En conjunto, fue un recorrido agradable, ella sabía desenvolverse, y antes de mucho nos encontramos en Wilshire Boulevard. Kat introdujo el coche en el amplio parking de un blanco edificio de oficinas de veinte pisos, con flores y palmeras. Hay algo en las palmeras que hace pensar que nada grave o intenso está ocurriendo en los alrededores.
– ¿Interviniste alguna vez en algo relacionado con el terrorismo de Oriente Medio? -le pregunté.
– Personalmente, no. No hay mucho de eso aquí. Creo que tienen un especialista sobre Oriente Medio. -Y añadió-: Ahora tienen dos más.
– Sí, claro. Tú quizá. Yo no sé ni jota de terrorismo de Oriente Medio.
Ella introdujo el coche en un espacio libre y apagó el motor.
– Ellos creen que sí. Estás en la Brigada Antiterrorista, sección de Oriente Medio.
– Cierto. Lo había olvidado.
Bajamos del coche, entramos en el edificio y tomamos el ascensor hasta el piso dieciséis.
El FBI ocupaba toda la planta, además de varias otras que compartía con el Departamento de Justicia.
Resumiendo, la hija pródiga había vuelto, hubo abrazos y besos a tutiplén, y observé que las mujeres parecían tan contentas de ver a Kate como los hombres. Eso es buena señal, según mi ex, que me lo explicó todo una vez. Ojalá la hubiera escuchado.
Bueno, pues hicimos la ronda de las oficinas, y yo estreché un montón de manos y sonreí tanto que me dolía la cara. Tenía la impresión de estar siendo exhibido por… por mi… prometida. Ya está, ya lo he dicho. Sin embargo, la verdad es que Kate no realizó ningún anuncio de ese estilo.

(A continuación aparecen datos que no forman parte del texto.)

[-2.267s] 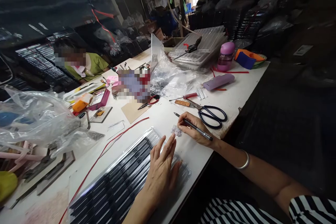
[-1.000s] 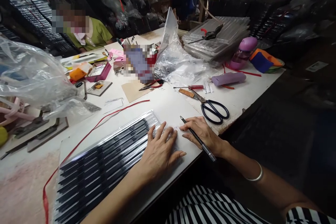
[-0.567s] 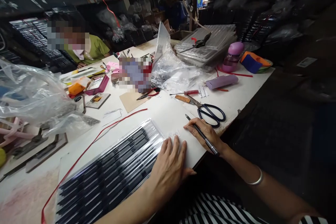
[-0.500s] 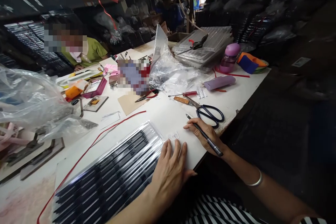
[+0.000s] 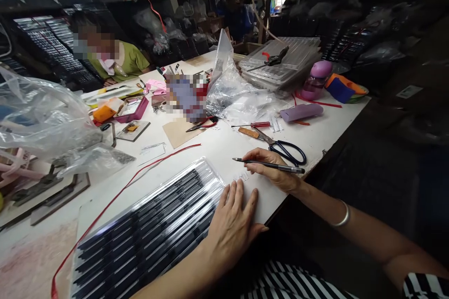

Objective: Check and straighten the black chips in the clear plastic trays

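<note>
My left hand (image 5: 233, 222) lies on the table's front edge beside a clear plastic tray (image 5: 213, 168) filled with rows of black parts. Its fingers are spread, and their tips are close to a small slip of paper with writing (image 5: 243, 176). Above that slip, my right hand (image 5: 270, 168) grips a black pen (image 5: 280, 166) between thumb and fingers, with the tip pointing left and off the paper. Just beyond the right hand are large scissors (image 5: 289, 150) with dark blue handles. A red strap (image 5: 131, 182) runs along the tray's far side.
Behind the hands lie a red screwdriver (image 5: 260, 124), pliers (image 5: 206, 123), a purple case (image 5: 301, 111) and a purple bottle (image 5: 316, 79). Plastic bags (image 5: 45, 117) crowd the left. A person in green (image 5: 131, 60) sits across the table (image 5: 210, 148).
My right hand has shifted slightly left, and the pen has swung from steeply slanted to nearly level. The whole view has moved a little; my left hand keeps its place by the tray.
</note>
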Motion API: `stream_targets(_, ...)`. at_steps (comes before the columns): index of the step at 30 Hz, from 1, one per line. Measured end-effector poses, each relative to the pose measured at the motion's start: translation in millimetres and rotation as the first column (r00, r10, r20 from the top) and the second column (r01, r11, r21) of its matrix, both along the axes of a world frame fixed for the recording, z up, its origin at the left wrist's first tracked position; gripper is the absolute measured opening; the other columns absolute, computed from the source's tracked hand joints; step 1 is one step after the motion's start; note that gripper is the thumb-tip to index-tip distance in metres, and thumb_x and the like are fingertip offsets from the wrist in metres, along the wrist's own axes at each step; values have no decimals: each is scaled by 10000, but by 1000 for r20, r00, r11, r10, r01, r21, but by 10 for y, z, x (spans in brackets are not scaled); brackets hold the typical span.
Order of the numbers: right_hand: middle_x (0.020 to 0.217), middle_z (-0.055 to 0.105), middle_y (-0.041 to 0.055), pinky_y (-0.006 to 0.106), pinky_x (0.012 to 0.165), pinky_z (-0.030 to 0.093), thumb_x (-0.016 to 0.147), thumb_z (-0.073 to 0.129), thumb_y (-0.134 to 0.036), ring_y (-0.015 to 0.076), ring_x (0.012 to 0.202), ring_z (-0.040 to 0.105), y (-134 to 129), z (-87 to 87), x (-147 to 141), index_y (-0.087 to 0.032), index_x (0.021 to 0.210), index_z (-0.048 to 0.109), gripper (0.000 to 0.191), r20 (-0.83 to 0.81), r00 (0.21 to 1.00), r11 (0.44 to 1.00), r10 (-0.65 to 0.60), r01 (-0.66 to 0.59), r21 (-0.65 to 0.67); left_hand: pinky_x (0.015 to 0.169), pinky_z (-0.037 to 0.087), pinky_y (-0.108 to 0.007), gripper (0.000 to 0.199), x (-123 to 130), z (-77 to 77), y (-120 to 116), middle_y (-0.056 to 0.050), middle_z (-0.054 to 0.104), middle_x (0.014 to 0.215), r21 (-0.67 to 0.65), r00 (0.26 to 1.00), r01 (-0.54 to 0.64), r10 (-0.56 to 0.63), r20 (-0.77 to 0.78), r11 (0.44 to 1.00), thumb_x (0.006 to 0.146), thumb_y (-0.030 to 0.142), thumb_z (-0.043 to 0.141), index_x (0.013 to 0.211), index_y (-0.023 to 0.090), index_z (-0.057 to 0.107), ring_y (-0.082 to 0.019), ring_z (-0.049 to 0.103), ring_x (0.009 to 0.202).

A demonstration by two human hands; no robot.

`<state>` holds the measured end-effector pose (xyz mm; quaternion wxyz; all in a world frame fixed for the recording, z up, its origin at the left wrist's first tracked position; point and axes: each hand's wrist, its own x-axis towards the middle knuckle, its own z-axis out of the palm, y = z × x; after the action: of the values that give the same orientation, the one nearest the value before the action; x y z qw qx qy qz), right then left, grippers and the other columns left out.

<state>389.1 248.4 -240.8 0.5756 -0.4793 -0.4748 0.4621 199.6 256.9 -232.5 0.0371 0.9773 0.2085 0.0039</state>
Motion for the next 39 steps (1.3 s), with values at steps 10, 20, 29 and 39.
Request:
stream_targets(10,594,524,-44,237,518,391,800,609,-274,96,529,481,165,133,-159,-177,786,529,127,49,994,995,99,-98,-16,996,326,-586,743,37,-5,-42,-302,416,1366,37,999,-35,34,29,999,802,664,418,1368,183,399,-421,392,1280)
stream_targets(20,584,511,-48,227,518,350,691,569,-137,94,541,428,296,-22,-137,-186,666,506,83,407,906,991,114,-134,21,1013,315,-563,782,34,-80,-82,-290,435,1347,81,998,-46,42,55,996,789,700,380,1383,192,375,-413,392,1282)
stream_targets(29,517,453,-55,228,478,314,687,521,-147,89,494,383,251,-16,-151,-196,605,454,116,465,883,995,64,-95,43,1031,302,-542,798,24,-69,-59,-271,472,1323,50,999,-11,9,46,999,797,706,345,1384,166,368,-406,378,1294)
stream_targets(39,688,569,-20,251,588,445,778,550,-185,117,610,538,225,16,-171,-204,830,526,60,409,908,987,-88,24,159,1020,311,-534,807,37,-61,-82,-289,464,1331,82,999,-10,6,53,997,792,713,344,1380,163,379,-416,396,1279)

En algún lugar de aquel laberinto de pasillos, cubículos, compartimentos y despachos acechaban uno o dos amantes, o quizá tres, y yo trataba de localizar a los muy cabrones pero no percibía ninguna señal. Se me da bien distinguir a la gente que está tratando de joderme pero me cuesta más distinguir a los que han jodido uno con otro. Hoy es el día, por ejemplo, en que no estoy seguro de si mi mujer jodia con su jefe. Hacen muchos viajes de negocios pero… ya no importa, y tampoco importaba entonces.
Quiso mi buena suerte que el individuo con quien yo había hablado por teléfono el otro día, el señor Sturgis, agente delegado a cargo de no sé qué, quisiera hablar conmigo, así que fuimos escoltados hasta su despacho.

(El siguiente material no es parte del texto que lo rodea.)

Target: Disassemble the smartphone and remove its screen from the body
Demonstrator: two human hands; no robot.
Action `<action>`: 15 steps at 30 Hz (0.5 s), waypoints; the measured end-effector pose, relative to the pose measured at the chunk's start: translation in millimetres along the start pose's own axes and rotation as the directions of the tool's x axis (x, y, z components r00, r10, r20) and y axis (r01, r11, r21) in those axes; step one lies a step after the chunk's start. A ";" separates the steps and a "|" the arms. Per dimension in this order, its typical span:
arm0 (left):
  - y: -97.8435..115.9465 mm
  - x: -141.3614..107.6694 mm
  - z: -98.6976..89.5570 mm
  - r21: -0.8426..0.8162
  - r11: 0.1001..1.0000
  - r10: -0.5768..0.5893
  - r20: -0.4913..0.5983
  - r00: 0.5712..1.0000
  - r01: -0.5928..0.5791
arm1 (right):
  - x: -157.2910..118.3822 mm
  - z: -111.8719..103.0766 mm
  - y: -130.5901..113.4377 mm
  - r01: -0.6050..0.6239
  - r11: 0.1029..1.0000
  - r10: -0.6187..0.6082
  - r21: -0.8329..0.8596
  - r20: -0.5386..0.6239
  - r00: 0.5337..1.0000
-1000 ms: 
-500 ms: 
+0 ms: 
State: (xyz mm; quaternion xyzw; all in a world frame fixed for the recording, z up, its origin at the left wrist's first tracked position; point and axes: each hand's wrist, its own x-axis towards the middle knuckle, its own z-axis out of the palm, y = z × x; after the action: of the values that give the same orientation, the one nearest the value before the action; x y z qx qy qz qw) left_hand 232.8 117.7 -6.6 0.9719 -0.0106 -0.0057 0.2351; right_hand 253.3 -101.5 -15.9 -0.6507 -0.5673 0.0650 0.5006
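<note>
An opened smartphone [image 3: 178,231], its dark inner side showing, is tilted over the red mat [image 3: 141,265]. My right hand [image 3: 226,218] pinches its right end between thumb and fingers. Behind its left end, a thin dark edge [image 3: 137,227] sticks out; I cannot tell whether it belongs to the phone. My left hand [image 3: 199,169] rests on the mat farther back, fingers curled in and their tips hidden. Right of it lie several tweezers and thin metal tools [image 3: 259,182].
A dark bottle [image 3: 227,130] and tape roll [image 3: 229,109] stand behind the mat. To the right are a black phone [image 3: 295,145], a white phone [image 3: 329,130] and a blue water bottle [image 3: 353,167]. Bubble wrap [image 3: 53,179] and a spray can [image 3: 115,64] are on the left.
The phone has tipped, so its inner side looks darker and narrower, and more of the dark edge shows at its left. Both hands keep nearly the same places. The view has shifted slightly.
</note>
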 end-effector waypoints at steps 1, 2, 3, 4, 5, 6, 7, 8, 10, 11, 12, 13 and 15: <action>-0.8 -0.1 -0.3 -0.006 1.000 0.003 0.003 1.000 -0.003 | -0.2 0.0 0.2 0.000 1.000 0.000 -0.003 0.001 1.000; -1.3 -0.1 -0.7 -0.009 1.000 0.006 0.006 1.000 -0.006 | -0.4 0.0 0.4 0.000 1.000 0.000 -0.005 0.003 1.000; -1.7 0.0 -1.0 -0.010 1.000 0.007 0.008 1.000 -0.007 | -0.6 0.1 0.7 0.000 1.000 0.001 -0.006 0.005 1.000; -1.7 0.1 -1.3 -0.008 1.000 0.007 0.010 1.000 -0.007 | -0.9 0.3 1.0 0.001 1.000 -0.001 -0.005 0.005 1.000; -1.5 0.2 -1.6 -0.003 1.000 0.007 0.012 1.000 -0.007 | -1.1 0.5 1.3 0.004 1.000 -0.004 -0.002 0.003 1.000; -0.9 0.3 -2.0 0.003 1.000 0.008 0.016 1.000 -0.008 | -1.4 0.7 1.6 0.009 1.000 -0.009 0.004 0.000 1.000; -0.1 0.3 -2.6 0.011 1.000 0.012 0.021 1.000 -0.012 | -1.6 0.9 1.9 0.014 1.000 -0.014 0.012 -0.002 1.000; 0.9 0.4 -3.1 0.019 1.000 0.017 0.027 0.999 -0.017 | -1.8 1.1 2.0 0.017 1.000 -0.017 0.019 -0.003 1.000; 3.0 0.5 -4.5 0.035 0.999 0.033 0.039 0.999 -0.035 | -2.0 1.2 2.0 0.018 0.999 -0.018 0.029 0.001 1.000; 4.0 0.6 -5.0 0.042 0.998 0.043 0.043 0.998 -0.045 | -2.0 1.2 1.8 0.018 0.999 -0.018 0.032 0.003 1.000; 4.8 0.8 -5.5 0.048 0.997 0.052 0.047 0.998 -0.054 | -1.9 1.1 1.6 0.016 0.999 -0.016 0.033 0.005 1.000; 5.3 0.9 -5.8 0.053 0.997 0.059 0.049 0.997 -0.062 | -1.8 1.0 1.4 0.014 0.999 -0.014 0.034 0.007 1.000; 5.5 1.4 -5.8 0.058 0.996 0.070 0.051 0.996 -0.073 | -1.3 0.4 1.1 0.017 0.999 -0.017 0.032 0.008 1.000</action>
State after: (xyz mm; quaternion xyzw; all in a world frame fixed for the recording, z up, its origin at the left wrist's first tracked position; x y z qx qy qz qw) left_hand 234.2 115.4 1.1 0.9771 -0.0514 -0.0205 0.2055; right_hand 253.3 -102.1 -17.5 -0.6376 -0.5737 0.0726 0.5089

El señor Sturgis se levantó de su mesa y salió a mi encuentro con la mano extendida, que yo estreché mientras intercambiábamos saludos. Su nombre de pila era Doug, y quería que yo lo llamara así. ¿Cómo lo iba a llamar si no? ¿Claude?

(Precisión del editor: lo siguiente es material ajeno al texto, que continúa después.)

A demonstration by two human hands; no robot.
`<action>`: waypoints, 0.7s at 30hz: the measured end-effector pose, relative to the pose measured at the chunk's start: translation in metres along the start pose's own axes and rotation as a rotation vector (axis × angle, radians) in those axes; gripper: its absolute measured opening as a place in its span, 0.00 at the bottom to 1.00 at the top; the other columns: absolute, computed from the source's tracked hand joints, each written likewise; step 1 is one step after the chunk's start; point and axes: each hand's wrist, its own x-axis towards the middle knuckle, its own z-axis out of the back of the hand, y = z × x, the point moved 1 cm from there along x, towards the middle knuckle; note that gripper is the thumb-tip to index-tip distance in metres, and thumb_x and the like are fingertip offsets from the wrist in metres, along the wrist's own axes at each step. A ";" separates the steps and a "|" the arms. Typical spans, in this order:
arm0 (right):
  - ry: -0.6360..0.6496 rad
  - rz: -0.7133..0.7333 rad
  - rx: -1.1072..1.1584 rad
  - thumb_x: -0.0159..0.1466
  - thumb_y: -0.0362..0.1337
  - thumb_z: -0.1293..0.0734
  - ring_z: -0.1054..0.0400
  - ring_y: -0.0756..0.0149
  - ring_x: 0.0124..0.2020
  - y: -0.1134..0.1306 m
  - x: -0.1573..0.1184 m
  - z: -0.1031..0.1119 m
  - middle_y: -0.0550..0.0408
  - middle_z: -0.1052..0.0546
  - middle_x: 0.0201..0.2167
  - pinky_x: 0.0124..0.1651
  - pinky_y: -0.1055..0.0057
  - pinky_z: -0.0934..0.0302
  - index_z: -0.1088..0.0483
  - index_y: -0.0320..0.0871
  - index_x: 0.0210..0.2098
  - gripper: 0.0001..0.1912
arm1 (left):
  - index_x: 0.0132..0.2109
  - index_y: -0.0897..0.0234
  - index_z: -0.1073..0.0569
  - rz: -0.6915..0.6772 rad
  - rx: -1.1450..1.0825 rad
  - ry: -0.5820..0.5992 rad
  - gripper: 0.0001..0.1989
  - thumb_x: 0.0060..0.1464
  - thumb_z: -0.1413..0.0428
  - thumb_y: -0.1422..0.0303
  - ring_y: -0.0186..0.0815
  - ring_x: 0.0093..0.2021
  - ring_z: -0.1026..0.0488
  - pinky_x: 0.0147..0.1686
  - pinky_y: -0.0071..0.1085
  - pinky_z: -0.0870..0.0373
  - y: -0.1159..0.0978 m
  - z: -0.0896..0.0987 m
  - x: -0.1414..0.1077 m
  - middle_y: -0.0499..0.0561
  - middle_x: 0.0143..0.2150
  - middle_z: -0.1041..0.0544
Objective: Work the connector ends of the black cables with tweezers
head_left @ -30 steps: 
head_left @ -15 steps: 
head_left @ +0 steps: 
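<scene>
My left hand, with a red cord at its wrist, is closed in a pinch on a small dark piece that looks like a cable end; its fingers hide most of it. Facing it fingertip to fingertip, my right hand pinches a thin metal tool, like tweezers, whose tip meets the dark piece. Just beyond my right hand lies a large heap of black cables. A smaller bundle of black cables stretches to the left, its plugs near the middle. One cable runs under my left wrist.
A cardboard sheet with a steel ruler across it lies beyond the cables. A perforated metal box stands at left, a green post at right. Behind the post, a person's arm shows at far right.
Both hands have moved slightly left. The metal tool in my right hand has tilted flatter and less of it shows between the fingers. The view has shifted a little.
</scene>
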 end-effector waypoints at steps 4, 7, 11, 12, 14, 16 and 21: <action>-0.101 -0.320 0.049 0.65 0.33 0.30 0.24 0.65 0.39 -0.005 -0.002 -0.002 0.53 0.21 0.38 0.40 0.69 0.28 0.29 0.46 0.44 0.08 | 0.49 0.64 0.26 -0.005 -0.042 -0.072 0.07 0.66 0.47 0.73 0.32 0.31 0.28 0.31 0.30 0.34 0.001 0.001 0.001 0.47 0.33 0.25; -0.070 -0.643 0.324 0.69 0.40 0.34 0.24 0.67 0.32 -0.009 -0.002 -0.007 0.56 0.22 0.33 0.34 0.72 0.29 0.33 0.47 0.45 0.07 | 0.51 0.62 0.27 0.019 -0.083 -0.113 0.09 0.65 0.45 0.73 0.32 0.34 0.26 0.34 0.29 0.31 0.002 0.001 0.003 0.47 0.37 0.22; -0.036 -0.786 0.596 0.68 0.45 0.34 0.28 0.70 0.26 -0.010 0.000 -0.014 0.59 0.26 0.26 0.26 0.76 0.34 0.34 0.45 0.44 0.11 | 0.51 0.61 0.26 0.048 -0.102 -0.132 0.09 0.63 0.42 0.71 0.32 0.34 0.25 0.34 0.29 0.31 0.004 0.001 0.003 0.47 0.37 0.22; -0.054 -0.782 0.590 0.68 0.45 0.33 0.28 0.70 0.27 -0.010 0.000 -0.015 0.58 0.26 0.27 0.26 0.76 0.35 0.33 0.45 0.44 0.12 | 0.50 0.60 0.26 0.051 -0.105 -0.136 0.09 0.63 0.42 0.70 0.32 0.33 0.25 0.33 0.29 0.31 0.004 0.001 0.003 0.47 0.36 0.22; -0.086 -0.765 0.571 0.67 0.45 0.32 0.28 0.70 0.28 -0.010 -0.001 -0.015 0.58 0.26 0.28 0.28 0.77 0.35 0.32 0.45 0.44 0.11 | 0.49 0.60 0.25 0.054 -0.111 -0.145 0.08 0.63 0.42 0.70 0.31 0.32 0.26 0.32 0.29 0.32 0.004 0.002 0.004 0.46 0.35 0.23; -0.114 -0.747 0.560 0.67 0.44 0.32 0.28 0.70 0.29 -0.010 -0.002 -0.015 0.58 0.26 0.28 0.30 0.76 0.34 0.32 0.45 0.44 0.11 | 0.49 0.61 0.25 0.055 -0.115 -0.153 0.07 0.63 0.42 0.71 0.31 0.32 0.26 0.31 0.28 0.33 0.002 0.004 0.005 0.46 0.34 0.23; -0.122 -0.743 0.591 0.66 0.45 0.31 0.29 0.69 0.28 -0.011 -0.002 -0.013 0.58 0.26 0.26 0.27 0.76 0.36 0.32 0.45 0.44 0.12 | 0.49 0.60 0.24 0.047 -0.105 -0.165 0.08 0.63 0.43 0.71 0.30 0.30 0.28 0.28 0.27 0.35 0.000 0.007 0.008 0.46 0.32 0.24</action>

Doug era un caballero elegante, más o menos de mi edad, bronceado, en buena forma física y bien vestido. Miró a Kate y se dieron la mano.
– Me alegra verte, Kate -dijo.
– Es agradable volver -respondió ella.
¡Bingo! Aquél era el tipo. Me di cuenta por la forma en que se miraron durante apenas un segundo. Creo.
El caso es que hay muchas formas de infierno pero la más exquisitamente infernal es ir a algún sitio donde tu esposa o tu amante conoce a todo el mundo, y tú no conoces a nadie. Fiestas de oficina, reuniones de clase, cosas de ésas. Y, naturalmente, estás tratando de adivinar quién ha tenido acceso carnal con tu compañera, aunque sólo sea para ver si ésta tenía al menos buen gusto y no estaba follando con el payaso de la clase o el idiota de la oficina.